=== Action item ===
The result should be the full listing copied exactly, with no pictures in it.

=== Data records ===
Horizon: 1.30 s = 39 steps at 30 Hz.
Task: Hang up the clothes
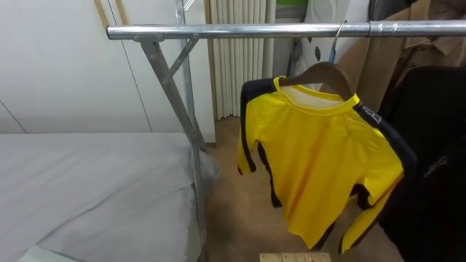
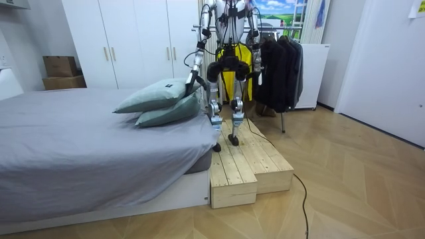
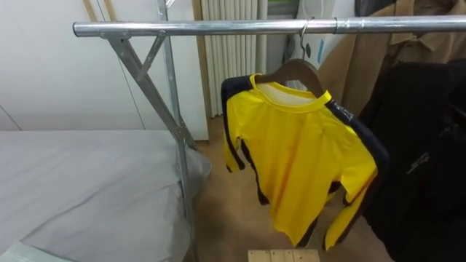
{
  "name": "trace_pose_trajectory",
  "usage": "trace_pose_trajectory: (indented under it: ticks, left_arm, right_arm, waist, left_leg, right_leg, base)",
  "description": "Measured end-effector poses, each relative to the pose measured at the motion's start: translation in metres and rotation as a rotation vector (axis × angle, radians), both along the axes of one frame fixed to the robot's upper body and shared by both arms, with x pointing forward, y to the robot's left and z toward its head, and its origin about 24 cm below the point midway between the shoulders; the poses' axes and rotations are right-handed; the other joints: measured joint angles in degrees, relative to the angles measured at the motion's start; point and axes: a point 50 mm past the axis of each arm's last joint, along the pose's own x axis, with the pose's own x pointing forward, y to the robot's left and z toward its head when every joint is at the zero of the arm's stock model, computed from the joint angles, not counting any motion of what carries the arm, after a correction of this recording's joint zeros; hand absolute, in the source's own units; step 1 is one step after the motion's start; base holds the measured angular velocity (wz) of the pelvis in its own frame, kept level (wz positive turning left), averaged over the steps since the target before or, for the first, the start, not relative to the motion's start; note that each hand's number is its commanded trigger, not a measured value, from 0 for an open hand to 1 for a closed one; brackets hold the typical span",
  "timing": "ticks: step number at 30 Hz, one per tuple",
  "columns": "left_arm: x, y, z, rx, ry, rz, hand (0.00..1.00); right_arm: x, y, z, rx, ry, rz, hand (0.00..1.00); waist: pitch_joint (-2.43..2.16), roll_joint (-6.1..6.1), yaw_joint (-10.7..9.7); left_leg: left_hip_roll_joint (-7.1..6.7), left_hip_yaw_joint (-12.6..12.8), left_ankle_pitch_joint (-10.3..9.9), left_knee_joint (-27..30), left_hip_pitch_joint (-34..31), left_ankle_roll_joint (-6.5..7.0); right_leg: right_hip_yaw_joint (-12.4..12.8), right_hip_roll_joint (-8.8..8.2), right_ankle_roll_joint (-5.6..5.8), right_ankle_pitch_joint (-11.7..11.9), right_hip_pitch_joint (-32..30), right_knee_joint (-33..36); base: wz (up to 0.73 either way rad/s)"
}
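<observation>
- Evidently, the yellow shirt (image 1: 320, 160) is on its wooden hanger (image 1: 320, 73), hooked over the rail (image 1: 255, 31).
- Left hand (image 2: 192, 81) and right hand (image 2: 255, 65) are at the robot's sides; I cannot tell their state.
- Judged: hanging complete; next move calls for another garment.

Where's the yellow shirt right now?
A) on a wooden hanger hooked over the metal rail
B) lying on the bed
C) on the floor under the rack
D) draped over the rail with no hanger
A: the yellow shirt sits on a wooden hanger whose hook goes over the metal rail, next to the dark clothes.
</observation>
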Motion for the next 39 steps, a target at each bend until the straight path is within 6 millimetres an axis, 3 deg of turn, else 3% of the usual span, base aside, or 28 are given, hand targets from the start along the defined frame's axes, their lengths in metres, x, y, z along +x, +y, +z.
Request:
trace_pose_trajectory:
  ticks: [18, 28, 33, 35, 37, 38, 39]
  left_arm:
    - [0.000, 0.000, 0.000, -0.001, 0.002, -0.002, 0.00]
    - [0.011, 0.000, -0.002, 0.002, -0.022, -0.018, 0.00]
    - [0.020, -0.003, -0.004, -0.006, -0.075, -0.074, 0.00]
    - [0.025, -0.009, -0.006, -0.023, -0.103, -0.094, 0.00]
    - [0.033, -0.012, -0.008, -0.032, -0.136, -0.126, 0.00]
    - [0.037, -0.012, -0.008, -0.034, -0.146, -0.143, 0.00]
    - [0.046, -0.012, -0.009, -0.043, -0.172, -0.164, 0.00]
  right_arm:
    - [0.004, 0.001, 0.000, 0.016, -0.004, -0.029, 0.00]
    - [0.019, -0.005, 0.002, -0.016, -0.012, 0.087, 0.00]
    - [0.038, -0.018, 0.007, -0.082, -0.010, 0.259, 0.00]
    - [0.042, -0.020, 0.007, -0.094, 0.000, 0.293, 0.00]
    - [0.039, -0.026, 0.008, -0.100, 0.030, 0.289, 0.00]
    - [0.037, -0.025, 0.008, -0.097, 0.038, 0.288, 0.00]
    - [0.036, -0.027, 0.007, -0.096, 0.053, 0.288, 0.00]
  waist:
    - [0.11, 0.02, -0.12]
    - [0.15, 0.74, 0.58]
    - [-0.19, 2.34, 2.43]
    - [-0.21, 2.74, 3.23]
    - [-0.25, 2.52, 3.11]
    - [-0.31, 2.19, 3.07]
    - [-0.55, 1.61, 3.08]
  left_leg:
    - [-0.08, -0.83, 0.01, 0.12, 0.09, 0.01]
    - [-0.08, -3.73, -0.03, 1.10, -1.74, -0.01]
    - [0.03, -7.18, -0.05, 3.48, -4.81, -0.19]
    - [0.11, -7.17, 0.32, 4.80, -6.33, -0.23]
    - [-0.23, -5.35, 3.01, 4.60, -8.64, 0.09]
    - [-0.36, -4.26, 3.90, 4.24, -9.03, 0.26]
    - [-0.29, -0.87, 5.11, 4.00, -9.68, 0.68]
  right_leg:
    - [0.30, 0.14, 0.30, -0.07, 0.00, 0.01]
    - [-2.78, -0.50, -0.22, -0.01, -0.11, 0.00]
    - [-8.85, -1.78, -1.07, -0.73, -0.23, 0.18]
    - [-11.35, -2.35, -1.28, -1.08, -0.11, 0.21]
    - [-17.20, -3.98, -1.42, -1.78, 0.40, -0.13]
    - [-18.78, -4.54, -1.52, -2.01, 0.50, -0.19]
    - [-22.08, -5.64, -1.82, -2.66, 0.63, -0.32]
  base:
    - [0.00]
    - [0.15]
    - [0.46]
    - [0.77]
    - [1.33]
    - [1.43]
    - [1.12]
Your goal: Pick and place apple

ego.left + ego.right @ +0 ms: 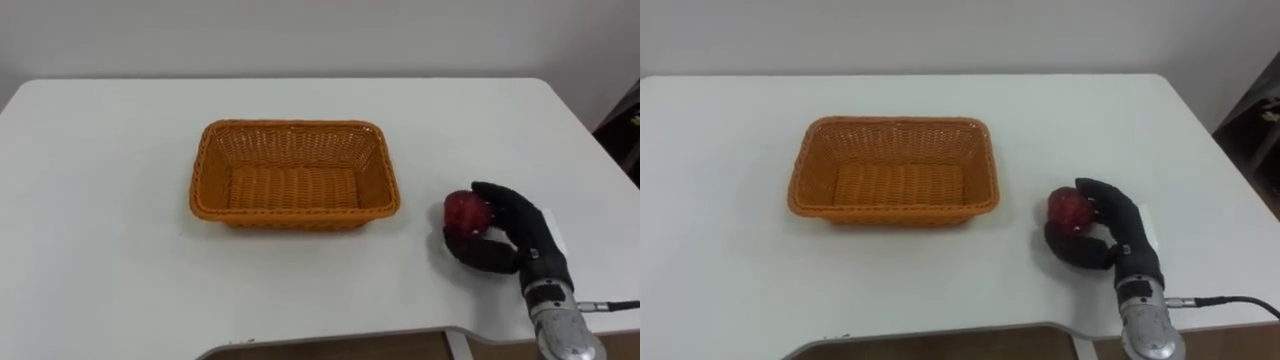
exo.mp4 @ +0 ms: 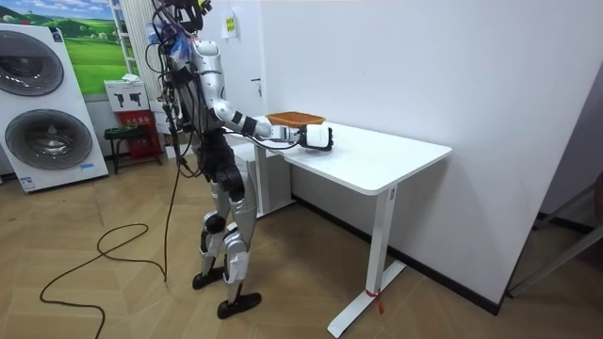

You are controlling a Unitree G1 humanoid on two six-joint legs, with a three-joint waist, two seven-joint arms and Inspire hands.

=== Response ===
Horizon: 1.30 s = 39 steps at 30 Hz.
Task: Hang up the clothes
{
  "name": "trace_pose_trajectory",
  "usage": "trace_pose_trajectory: (indented under it: ticks, left_arm, right_arm, waist, left_leg, right_leg, base)",
  "description": "Measured end-effector poses, each relative to the pose measured at the motion's start: translation in metres and rotation as a rotation vector (axis × angle, radians), both along the axes of one frame fixed to the robot's upper body and shared by both arms, with x pointing forward, y to the robot's left and z toward its head, and its origin about 24 cm below the point midway between the shoulders; the poses' axes and rotations are right-handed; the other joints: measured joint angles in degrees, relative to the angles measured at the motion's start; point and axes: a point 50 mm past the axis of each arm's last joint, along the pose's own x axis, with the pose's own x pointing forward, y to the robot's left and z toward its head when every joint is at the zero of the arm's stock model, computed from the joint angles, not counting any motion of what carries the arm, after a correction of this recording's joint zeros; hand absolute, in the source's own units; step 1 is one step after the motion's start; base holds the measured angular velocity (wz) of the pelvis in its own frame, kept level (wz positive turning left), averaged over the steps since the target before or, for the first, the start, not relative to the motion's start; note that each hand's number is its commanded trigger, not a measured value, from 0 for an open hand to 1 for a closed one; brackets hold the typical span",
  "timing": "ticks: step number at 30 Hz, one per tuple",
  "columns": "left_arm: x, y, z, rx, ry, rz, hand (0.00..1.00); right_arm: x, y, z, rx, ry, rz, hand (0.00..1.00); waist: pitch_joint (-2.43..2.16), roll_joint (-6.1..6.1), yaw_joint (-10.7..9.7); left_leg: left_hip_roll_joint (-7.1..6.7), left_hip_yaw_joint (-12.6..12.8), left_ankle_pitch_joint (-10.3..9.9), left_knee_joint (-27..30), left_hip_pitch_joint (-34..31), left_ankle_roll_joint (-6.5..7.0); right_leg: right_hip_yaw_joint (-12.4..12.8), right_hip_roll_joint (-8.8..8.2), right_ankle_roll_joint (-5.6..5.8), right_ankle_pitch_joint (-11.7..11.9), right_hip_pitch_joint (-32..30), right_knee_joint (-33..36); base: wz (up to 0.73 either way rad/s)"
}
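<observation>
- Evidently, the yellow shirt (image 1: 320, 160) is on its wooden hanger (image 1: 320, 73), hooked over the rail (image 1: 255, 31).
- Left hand (image 2: 192, 81) and right hand (image 2: 255, 65) are at the robot's sides; I cannot tell their state.
- Judged: hanging complete; next move calls for another garment.

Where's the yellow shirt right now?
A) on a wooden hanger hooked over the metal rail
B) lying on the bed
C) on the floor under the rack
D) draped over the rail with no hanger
A: the yellow shirt sits on a wooden hanger whose hook goes over the metal rail, next to the dark clothes.
</observation>
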Motion for the next 39 steps, a target at each bend until the straight path is within 6 millimetres an axis, 3 deg of turn, else 3% of the usual span, base aside, or 28 are given, hand targets from the start along the defined frame's axes, their lengths in metres, x, y, z along +x, +y, +z.
Request:
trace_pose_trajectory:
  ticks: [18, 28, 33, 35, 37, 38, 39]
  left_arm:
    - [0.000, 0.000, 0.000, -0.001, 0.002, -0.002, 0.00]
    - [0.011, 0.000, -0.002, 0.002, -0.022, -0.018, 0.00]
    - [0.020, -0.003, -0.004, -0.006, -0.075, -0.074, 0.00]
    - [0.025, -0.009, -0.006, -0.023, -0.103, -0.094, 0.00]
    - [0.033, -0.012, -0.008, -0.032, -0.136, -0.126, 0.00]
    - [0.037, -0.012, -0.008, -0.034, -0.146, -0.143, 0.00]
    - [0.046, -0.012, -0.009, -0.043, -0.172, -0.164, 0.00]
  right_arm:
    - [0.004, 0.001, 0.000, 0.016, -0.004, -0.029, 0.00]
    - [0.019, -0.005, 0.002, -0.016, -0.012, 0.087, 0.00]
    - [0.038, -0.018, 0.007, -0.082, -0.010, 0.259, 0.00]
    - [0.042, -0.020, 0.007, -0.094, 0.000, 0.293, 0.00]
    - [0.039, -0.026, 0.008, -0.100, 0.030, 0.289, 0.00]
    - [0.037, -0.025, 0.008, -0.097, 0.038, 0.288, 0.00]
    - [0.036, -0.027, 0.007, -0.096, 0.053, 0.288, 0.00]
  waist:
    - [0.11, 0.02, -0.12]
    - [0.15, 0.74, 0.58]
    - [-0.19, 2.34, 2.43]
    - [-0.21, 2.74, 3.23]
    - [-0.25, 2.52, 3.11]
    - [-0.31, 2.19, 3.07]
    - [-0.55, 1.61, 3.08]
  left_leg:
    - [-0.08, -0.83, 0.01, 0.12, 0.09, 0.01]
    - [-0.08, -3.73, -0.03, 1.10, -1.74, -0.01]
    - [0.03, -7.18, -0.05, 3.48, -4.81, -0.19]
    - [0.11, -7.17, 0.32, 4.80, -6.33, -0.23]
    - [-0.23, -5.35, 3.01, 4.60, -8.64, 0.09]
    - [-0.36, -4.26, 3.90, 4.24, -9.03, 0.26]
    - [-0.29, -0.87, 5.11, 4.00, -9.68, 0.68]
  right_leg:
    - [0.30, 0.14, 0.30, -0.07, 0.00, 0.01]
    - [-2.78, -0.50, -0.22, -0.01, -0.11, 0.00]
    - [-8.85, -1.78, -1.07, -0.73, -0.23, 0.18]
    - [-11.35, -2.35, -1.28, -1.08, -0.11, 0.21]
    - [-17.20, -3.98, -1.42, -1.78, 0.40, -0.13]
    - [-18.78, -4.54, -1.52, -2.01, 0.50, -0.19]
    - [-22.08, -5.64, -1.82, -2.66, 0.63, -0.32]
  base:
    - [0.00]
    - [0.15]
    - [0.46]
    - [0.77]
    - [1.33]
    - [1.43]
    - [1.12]
Your goal: Pick and place apple

ego.left + ego.right @ +0 ms: 
exo.mp4 @ +0 ms: 

You are controlling a Unitree G1 humanoid on two six-joint legs, with a three-joint waist, two seven-joint arms and Inspire hands.

This finishes the response to the exercise.